One of the common themes i see teams struggle with is their architecture. In the technology world, needs and opinions change over time. Because of this, no architecture is truly future-proof. They inevitably need to be changed. The problem is that for architectural updates, "change" tends to mean "rewrite".
Software rewrites are almost never a good idea. You spends weeks or months writing features that already exist. When it is all said an done, the best case scenario is that no customer knows you did anything. Best case! More realistically is that your customers discover some new and exciting bugs now exist in the system. A month spent delivering no customer value while injecting new bugs. This is an unacceptable scenario.
Instead of a rewrite, what i propose is something i have come to call iterative architecture. This entails viewing your architecture as a set of traits and philosophies. When something needs to change, whether its a move to fat models, migrating to a notification queue or bringing in a new technology, it should be done like everything else: iteratively.

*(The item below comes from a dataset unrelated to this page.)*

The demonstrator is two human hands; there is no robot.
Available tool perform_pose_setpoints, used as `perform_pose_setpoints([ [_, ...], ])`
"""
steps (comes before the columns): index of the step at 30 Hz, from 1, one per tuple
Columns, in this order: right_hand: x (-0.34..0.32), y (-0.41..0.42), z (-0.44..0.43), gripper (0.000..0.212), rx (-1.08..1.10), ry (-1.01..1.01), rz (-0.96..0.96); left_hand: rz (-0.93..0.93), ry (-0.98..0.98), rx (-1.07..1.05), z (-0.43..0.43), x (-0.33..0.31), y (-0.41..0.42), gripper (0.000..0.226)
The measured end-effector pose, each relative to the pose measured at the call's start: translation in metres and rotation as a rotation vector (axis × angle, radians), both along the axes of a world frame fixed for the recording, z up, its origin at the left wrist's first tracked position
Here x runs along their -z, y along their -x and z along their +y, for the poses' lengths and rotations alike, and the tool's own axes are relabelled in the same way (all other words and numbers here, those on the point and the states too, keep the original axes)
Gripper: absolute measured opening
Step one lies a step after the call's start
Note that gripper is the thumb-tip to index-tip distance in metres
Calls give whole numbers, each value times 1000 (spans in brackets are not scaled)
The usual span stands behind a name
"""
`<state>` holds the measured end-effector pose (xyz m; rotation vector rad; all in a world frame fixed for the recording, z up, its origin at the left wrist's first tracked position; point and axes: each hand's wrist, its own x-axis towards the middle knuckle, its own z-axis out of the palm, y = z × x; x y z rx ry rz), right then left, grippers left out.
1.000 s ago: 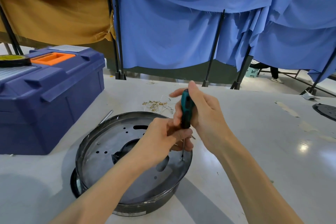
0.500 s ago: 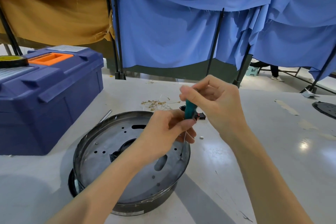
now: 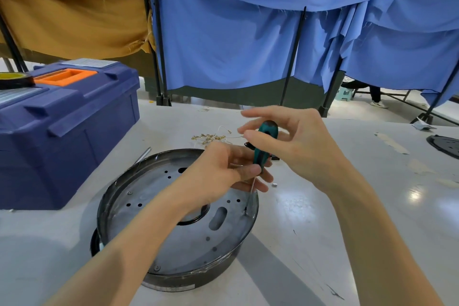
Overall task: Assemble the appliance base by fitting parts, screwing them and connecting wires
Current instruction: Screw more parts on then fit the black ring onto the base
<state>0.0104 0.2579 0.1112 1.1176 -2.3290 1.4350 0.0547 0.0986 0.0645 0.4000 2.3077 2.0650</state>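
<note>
The round dark metal appliance base [image 3: 173,243] lies on the white table, its perforated plate facing up. A teal-handled screwdriver [image 3: 264,141] stands nearly upright, its tip on a spot at the plate's right edge [image 3: 246,212]. My left hand [image 3: 218,176] reaches over the base and pinches the bottom of the handle and the shaft. My right hand [image 3: 305,146] holds the top of the handle between thumb and fingertips, the index finger stretched out above it.
A blue toolbox [image 3: 74,119] with an orange tray and a tape roll [image 3: 15,79] stands at the left. Brass terminals with wires [image 3: 211,137], a metal rod [image 3: 142,155] and a small metal piece [image 3: 274,184] lie near the base. A black disc [image 3: 444,145] sits far right.
My right hand has shifted from wrapping the handle to a fingertip hold at its top, turning as it went. The screwdriver tip stays at the plate's right edge; my left hand keeps its hold.
</note>
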Motion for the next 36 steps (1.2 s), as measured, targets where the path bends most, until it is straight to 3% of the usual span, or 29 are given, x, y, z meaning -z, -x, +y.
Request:
perform_pose_setpoints([
  [3,4,0,-1,21,49,29,44,11,-2,18,1,-3,1,21],
  [7,7,-3,-10,49,171,46,82,53,-14,-132,6,5,4,19],
  [11,1,-1,-4,30,-2,38,-30,17,-102,-36,-2,6,4,28],
  [14,1,1,-3,22,43,29,29,27,-106,-25,-2,6,2,30],
  [19,-1,-2,-5,41,192,16,83,62,-165,-141,4,8,3,36],
  [23,-4,-2,2,27,67,11,20,20,-175,-34,2,8,1,20],
  [25,-3,-2,1,23,61,17,45,44,-169,-60,3,7,0,27],
  [29,-1,-5,-6,42,177,11,100,65,-196,-156,5,7,1,42],
  [33,-3,-2,1,23,89,-33,67,24,-205,-93,2,8,0,24],
  [36,-3,-3,1,21,69,0,72,37,-177,-117,4,6,-2,34],
])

This is a controversial stance among devs. Most argue that architecture should be relatively static and entirely consistent throughout the codebase. And while i agree with those ideals, if i have to choose between rewrites and... temporary inconsistency, i choose the latter.
So how does this work? Having done this for the past few years, i can say it takes a fair amount of discipline to execute it without turning your codebase into some inconsistent mess.
Have clear goals
Make sure that when you are making a change, the entire team understands exactly what the system currently does, what we are changing it to and what are the pros and cons of this change. Without this detailed communication, you risk a great deal of misunderstanding about your architectural changes.
One change at a time
Have only 1 ongoing change at a time. You will be tempted to start coding in changes as you identify them. Don't. The con of the iterative approach is you sacrifice some architectural consistency in the name of architectural progress. This is mitigated by having well documented goals and, more importantly, by only tackling a single architectural change at a time.
Once you have identified the change you would like to enact, you will need to tackle the problem iteratively over time.
- Identify the change (or addition) that you will be making to your architecture
- Modify the architecture when adding a new feature (or updating an existing one). Make the change in an way that is as isolated as possible. The goal is not to rewrite anything else.
- All new features written that rely on this part of the architecture should use the new method.
- When updating existing code that uses the old architectural method, schedule time to update them to use the new code.
- Finally, when the vast majority of the code has been updated to the new trait, a story should be scheduled to move the final vestiges of the old trait to the new one.
Architectural changes enacted iteratively like this can sometimes takes months to complete. This is not a bad thing. The iterative cycle trades some consistency for both progress and quality. By releasing these changes over time, a lot of QA risk is alleviated. Major rewrites suffer the opposite.
Per usual, all of this is about making progress. Our codebases should be fun to work in and we should be able to make changes with confidence that we aren't breaking other things. Having a good architecture is at the foundation of those ideals. But for all their good, architectures are not good at changing. An iterative approach changes that.
I wrote recently about designing based on ideals. In many ways this approach is a logical extension of that. It frees a team to talk openly about the ideal architecture without needing to resort to a nuclear option. That is always a good thing.
tl;dr: Architectures are hard to change. Both time and major rewrites often stand in the way. This iterative method frees your from those constraints.